Task requirements: Output the data verbatim, minus the images.

Information provided:
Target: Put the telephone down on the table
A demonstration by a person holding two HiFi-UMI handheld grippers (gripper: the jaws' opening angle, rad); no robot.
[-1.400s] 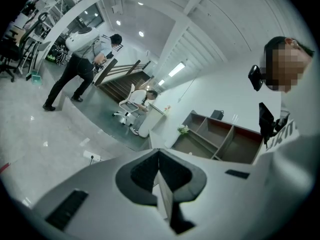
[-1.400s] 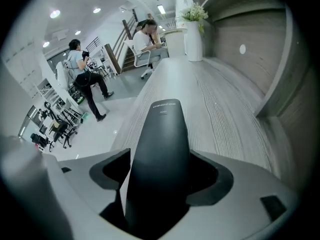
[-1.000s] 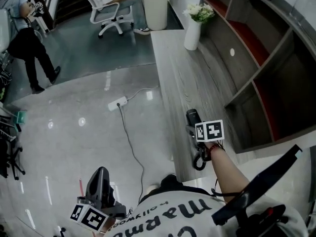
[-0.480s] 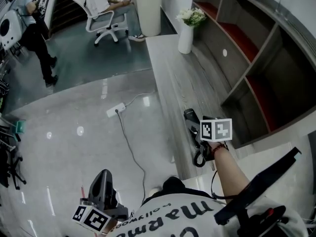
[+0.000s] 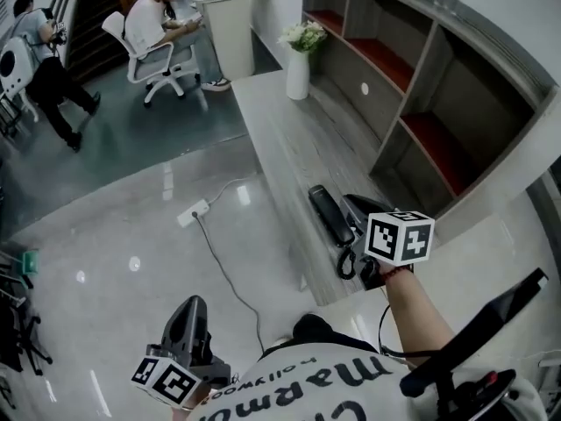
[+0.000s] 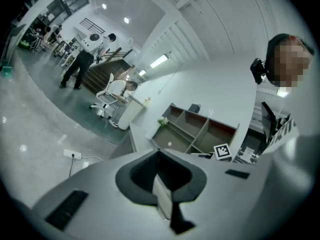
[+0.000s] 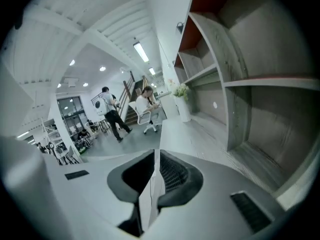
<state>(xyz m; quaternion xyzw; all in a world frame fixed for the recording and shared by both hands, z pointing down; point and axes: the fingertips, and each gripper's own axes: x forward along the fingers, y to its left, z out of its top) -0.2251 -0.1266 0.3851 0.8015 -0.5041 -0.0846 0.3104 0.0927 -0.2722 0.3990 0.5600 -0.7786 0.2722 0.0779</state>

Solution to this exercise:
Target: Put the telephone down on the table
A demonstration by a person holding two HiFi-UMI handheld grippers (gripper: the jaws' opening angle, rad); no robot.
[-1.400s] 
[-1.400s] 
[-1.000s] 
[-0.480s] 
[+0.000s] 
[+0.000s] 
[+0.000s] 
<state>(xyz m; quaternion xyzw; all in a world frame fixed for the recording and shared by both hands, z pointing down; point and axes: the fingertips, and each gripper's own axes: x forward along the fingers, y to its left, z out of its top) -0.2251 -0.1266 0.3851 0.8015 -0.5041 -0.0846 0.3104 0.0927 -0.2722 0.3990 0.5600 -0.7786 0.2722 0.0779</state>

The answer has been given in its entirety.